On 12/08/15(Wed) 17:03, Martin Pieuchot wrote:
> I'm currently working on the routing table interface to make is safe
> to use by multiple CPUs at the same time. The diff below is a big
> step in this direction and I'd really appreciate if people could test
> it with their usual network setup and report back.
Updated version to match recent changes. I'm still looking for test
reports and reviews.
> The goal of this diff is to "cache" the route corresponding to "your"
> next hop as early as possible. Let's assume you're using a common
> dhcp-based network:
>
> mpi@goiaba $ netstat -rnf inet|egrep "(default|Dest)"
> Destination Gateway Flags Refs Use Mtu Prio Iface
> default 192.168.0.1 UGS 5 508 - 8 em0
>
> Here my default route points to a gateway (G) whose address is
> 192.168.0.1. In such setup your computer generally sends most of the
> packets to the internet through this gateway. But to do that it needs
> more informations:
>
> mpi@goiaba $ netstat -rnf inet|egrep "(192.168.0.1.*L|Dest)"
> Destination Gateway Flags Refs Use Mtu Prio Iface
> 192.168.0.1 bc:05:43:bd:3e:29 UHLc 1 149 - 8 em0
>
> Yes this is another route. This one contains link-layer informations
> (L) and has been cloned (c). This route is what I described before as
> "your" next hop. In this case, "your" is a shortcut for "the next hop
> of your default route" but all of this is valid for any route pointing
> to a gateway (G).
>
> In order to send packets via my default route, the kernel needs to know
> the link-layer address corresponding to the IP address of the gateway.
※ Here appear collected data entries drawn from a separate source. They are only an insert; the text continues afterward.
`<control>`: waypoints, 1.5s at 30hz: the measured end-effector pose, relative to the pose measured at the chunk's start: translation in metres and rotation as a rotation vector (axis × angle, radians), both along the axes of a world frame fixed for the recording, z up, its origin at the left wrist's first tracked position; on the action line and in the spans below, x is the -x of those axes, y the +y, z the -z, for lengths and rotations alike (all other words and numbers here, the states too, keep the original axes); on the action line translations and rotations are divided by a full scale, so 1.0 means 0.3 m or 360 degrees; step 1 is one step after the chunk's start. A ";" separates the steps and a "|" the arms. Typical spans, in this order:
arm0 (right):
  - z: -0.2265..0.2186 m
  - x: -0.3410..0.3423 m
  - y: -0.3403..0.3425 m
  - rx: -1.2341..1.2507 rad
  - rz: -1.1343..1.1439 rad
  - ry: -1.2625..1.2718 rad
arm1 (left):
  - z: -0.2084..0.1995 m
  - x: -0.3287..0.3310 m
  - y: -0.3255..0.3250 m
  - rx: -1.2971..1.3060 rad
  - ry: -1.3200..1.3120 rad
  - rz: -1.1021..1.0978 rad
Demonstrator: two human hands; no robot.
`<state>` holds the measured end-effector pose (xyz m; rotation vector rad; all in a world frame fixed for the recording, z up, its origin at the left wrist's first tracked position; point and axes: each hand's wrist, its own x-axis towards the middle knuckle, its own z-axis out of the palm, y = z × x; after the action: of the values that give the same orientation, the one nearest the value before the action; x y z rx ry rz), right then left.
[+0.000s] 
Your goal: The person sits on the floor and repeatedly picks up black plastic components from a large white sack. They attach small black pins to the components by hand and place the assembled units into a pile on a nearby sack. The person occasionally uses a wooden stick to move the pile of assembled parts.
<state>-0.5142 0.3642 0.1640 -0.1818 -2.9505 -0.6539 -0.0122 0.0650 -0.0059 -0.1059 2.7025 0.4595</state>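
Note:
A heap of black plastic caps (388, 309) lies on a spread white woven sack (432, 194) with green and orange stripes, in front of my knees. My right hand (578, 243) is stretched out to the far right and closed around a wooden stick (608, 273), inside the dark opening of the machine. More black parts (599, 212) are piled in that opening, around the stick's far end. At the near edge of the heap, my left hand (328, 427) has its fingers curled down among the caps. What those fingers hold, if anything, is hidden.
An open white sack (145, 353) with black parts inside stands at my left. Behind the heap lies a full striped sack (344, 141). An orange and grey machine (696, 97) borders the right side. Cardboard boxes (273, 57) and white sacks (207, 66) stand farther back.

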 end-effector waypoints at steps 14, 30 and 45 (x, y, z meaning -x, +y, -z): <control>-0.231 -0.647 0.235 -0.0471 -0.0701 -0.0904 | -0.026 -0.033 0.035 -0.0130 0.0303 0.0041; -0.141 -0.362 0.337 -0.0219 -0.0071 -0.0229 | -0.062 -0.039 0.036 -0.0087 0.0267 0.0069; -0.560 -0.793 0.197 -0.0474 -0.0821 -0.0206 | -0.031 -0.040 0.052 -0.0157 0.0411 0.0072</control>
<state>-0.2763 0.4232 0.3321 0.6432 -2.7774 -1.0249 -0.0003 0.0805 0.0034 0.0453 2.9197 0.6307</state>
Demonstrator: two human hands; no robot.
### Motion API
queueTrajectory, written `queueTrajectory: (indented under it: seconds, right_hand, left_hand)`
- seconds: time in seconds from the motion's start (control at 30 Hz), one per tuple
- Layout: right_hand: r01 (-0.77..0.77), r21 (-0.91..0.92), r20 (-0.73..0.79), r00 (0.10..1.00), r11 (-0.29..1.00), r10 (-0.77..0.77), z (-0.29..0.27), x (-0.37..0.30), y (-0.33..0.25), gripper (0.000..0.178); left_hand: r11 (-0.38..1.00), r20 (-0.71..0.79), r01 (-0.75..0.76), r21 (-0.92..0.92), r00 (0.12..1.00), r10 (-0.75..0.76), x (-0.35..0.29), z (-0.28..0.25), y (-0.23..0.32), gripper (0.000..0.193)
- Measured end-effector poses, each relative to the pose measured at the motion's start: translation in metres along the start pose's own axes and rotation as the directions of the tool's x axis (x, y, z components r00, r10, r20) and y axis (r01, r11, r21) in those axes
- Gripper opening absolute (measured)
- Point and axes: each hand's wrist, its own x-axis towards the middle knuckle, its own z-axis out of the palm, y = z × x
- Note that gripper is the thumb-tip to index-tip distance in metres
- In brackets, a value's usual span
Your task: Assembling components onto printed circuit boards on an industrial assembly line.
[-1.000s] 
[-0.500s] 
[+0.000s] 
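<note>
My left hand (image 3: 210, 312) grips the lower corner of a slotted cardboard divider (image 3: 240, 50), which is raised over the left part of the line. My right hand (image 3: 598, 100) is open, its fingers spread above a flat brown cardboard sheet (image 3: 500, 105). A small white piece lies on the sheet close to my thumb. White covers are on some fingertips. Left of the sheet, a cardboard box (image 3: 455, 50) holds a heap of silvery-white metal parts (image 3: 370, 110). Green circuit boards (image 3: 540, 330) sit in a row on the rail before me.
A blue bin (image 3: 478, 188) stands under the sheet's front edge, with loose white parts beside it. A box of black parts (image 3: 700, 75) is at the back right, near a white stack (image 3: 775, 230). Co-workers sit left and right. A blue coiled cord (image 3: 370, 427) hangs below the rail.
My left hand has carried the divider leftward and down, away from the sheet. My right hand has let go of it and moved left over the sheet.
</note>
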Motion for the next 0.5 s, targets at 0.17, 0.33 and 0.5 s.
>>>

> This is called "Address Resolution" in network jargon. In OpenBSD,
> resolved addresses appear in the routing table with a link-layer address
> in the "Gateway" field, as shown previously.
>
> This resolution is done in the kernel by calling rtalloc(9) with the
> RT_RESOLVE flag for the wanted destination, in my case 192.168.0.1.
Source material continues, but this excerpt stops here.